Le dernier mouvement opéré à la tête des cours de justice est différent des précédents, a affirmé, hier, le ministre de la Justice, gardes des Sceaux, Belkacem Zeghmati, qui a loué les critères pris en considération dans les nouvelles désignations.
Intervenant à l’occasion de la cérémonie d’installation du nouveau président de la Cour d’Alger, au siège de la Cour d’Alger, le ministre a évoqué des «critères objectifs» dans le choix des nouveaux chefs des juridictions. «Ce mouvement n’est pas comme ceux opérés antérieurement autant par le nombre que par les critères qui ont prévalu dans le choix des nouveaux présidents de cour et procureurs généraux», a-t-il soutenu, en citant celui de la «spécialité dont on a tellement besoin dans le fonctionnement et l’encadrement des juridictions». Relevant que ceux ayant été nommés occupaient le poste de vice-président de cour, le ministre a indiqué qu’il s’agit d’une «consécration des efforts et de la compétence», en rupture avec les considérations basées sur «l’allégeance, le népotisme, les intérêts occultes…». Il a ajouté que ce mouvement a pris en compte les qualités professionnelles des magistrats, leur probité et leur honnêteté, ajoutant qu’il y a aussi un «souci» d’améliorer la prestation des juridictions.
Jeudi passé, pour rappel, un mouvement a été introduit dans le corps des présidents de cours de justice avec la nomination de 17 présidents, le transfert de 18 autres et des fins de fonctions pour 17 présidents, selon un communiqué de la présidence de la République.
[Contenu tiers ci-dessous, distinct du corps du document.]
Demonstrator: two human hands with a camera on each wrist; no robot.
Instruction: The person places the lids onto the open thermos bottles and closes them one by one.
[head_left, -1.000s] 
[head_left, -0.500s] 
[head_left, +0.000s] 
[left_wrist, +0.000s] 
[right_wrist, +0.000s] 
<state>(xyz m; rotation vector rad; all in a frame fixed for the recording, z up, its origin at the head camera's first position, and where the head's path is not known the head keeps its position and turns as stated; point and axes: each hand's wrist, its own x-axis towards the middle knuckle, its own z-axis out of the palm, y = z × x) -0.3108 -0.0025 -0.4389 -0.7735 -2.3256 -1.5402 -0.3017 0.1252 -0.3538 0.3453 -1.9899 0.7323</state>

Pour les procureurs généraux, le communiqué a fait état de la nomination de 18 procureurs généraux, le transfert de 17 autres et des fins de fonction pour 19 procureurs généraux. L’objectif attendu à travers ces changements est de «donner un nouveau souffle» à l’action judiciaire en améliorant «le service public de la Justice», a souligné la Présidence.
Il s’agit aussi de parvenir, selon la même source, à «la reconsidération des fonctions qualitatives dans le corps de la justice», ce corps qui reste incontestablement sous les feux de la rampe avec la succession toujours en cours des procès de corruption engageant de hauts anciens responsables au sein des institutions de l’Etat et des acteurs du monde économique et des affaires.
Sur un autre registre, M. Zeghmati a fait état, hier, d’un projet de loi sur «la rétorsion contre les porteurs d’armes blanches, en tête, les bandes s’affrontant à l’épée», déplorant «un phénomène étranger à la société algérienne et qui prend des proportions inquiétantes jusqu’à installer un climat de peur et de terreur dans les cités». Le ministre a indiqué, à cet effet, que le texte était en phase de finalisation, relevant que la Justice était «concernée en premier ressort par la préservation de la paix et la quiétude sociale», sollicitant l’apport des magistrats pour lutter contre ce phénomène. Il a évoqué, à ce propos, la cybercriminalité et l’utilisation des réseaux sociaux pour porter atteinte aux personnes ainsi qu’à leur probité morale, notant que même «les institutions de l’Etat n’étaient pas épargnées». Relevant que «les auteurs de ces méfaits s’abritent derrière l’anonymat et l’impunité jusque-là», le ministre a appelé les juristes et les magistrats à faire preuve «de vigilance extrême» sur ce terrain afin de parvenir à asseoir la paix et la sérénité dans les cités.